MySQL databases have been restored as well as we can restore them. Once we re-import all the databases into our MySQL server, we'll bring MySQL back online. A small number of users have irrecoverable errors with their databases; we will be contacting each of the affected users individually to work with them on recovering their data.

More Services Being Restored

We're re-enabled access to mail that was delivered before our array failure on Thursday. Users should be able to read and manage their old mail. Unfortunately, you'll need to login to one of our shell servers to read your mail; we haven't brought POP or IMAP back up yet. At the same time, we're working on delivering mail that was queued during the downtime. Please have patience; we're working very hard on it.

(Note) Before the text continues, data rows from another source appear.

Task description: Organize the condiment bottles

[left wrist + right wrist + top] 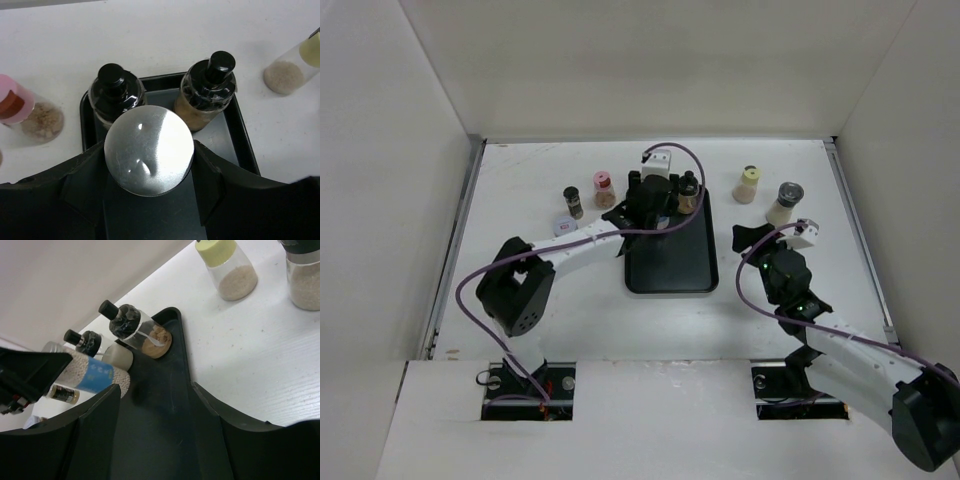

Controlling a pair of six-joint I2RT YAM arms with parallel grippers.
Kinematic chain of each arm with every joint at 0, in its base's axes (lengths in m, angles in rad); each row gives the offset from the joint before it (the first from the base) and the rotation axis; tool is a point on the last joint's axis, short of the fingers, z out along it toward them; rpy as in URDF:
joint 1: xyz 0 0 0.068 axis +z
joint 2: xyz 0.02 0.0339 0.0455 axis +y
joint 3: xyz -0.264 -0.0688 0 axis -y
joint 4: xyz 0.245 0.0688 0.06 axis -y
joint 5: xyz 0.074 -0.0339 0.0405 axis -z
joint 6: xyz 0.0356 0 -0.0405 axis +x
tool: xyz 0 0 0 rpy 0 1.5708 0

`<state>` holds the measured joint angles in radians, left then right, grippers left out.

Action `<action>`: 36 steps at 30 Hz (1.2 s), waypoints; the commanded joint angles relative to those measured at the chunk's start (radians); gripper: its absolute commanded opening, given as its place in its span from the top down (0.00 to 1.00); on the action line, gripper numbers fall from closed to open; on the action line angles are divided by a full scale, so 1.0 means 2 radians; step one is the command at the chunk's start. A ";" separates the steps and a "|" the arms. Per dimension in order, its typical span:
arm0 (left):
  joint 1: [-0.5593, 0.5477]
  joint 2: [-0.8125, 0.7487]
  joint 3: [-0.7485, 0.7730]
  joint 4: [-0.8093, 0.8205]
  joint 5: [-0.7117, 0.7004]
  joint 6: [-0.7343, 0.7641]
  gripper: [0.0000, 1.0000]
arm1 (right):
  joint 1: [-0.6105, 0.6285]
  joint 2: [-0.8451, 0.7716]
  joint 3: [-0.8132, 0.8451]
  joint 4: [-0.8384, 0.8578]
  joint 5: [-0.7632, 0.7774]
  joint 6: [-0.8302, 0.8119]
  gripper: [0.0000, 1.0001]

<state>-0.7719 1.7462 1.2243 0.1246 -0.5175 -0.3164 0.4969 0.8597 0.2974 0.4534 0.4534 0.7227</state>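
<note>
My left gripper (148, 150) is shut on a silver-capped, blue-labelled bottle (95, 375) and holds it upright over the back of the black tray (670, 268). Just behind it two black-capped bottles (116, 95) (210, 90) stand in the tray's back corners. A pink-capped jar (604, 190) and a small dark bottle (573, 202) stand on the table left of the tray. A yellow-capped jar (748, 185) and a grey-capped jar (785, 203) stand to its right. My right gripper (748, 240) is open and empty just right of the tray.
A small pale object (565, 226) lies on the table by the left arm. White walls close in the table on the left, back and right. The left arm reaches diagonally across the table's left half.
</note>
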 commanded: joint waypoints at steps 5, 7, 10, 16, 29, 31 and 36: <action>-0.005 0.050 0.087 0.057 0.009 0.003 0.62 | -0.006 -0.006 0.000 0.017 0.003 0.010 0.36; -0.003 0.059 0.090 0.060 0.008 0.006 0.62 | -0.006 -0.007 0.001 0.017 0.000 0.010 0.36; -0.001 0.069 0.095 0.060 0.002 0.009 0.62 | -0.005 -0.009 0.001 0.017 0.003 0.008 0.35; 0.001 0.079 0.087 0.066 0.001 0.011 0.54 | -0.006 -0.003 0.003 0.017 0.001 0.007 0.35; -0.009 0.006 0.043 0.067 0.000 0.010 0.16 | -0.006 -0.006 0.004 0.017 0.002 0.005 0.35; -0.009 -0.022 0.025 0.067 -0.002 0.008 0.14 | -0.006 -0.005 0.003 0.017 -0.001 0.006 0.35; -0.004 -0.114 -0.063 0.085 -0.024 0.004 0.12 | -0.006 -0.006 0.004 0.017 0.003 0.003 0.35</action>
<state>-0.7856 1.6524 1.1698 0.2245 -0.5209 -0.3027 0.4904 0.8570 0.2974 0.4538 0.4526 0.7334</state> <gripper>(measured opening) 0.873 0.651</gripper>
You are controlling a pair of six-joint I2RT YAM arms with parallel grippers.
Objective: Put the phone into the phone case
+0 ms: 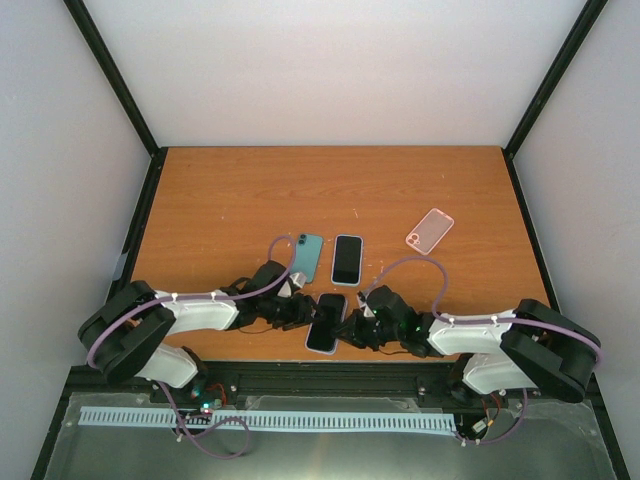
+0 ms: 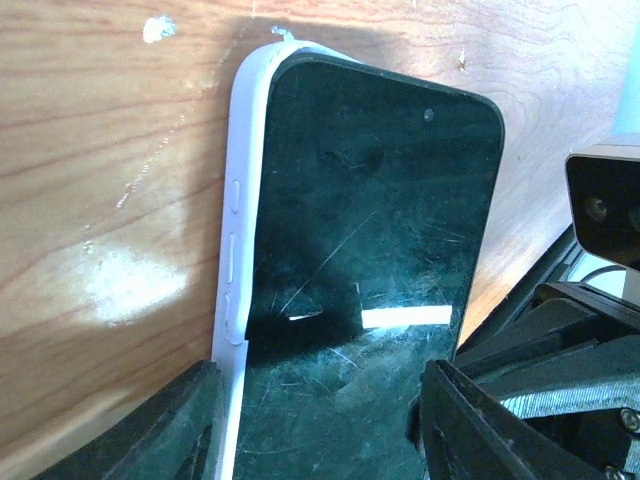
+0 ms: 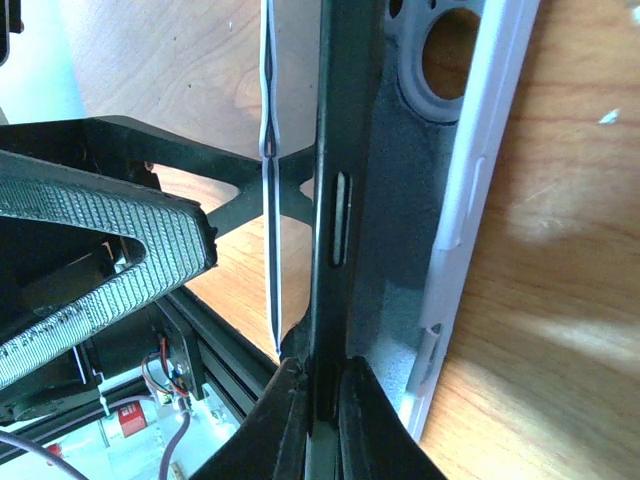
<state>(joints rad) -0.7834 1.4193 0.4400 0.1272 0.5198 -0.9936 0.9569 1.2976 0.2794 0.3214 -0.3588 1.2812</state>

Also, we're aware of the issues with databases and are trying to debug the problem.

I'm currently attempting to probe our disk image of the array to see if I can find any files that were lost during the restoration process. Since the image is about ~1 TB, it's not going as quickly as I'd like, but it's still running.

OCF Sorta Back Up

We've just finished restoring most OCF services. Home directories and web pages should work, and logins to all our general servers should also work. There might be some glitches here and there as we put the finishing touches on our restoration, though, so please bear with us.

Mail is still offline, but we're still queuing mail. The main reason mail remains offline is that we need to run all the mail we've queued up through our mail delivery system again, and we can only really do that once we're sure everything works.

Status Update

Files are still being copied to the array, but at the current rate, we should definitely have all files back on our disk array by Tuesday morning. If all goes well, the OCF should be back up and running by Tuesday night or Wednesday morning. I hope.

Since we're already down, we've decided to migrate our mail service over to a much faster server. Hopefully that'll allow some good to come out of this entire mess...

Status Update

All user data has been restored to the disk array. I'm currently running a fsck on the array just to make sure that the array hasn't already corrupted it. We'll be keeping very regular backups of user data until we can figure out what's wrong with our disk array or until we can get it serviced, so there shouldn't be any future extended downtime like this again (at least as a result of the disk array).

We're on track for the OCF coming back online sometime tonight or tomorrow morning. As an added safety precaution, I'm currently setting up a two-way RAID-1 mirror with hot-spare on our primary NFS server (basically the computer that serves all user files) to make everything triply redundant.

Thanks for all your support through this process!

Status Update

I'm about to head back to the OCF and swap our SCSI connectors to our disk array so we can continue with our fsck recovery efforts. In the mean time, the other staffers are working on bringing our mail server back online so we can queue incoming mail.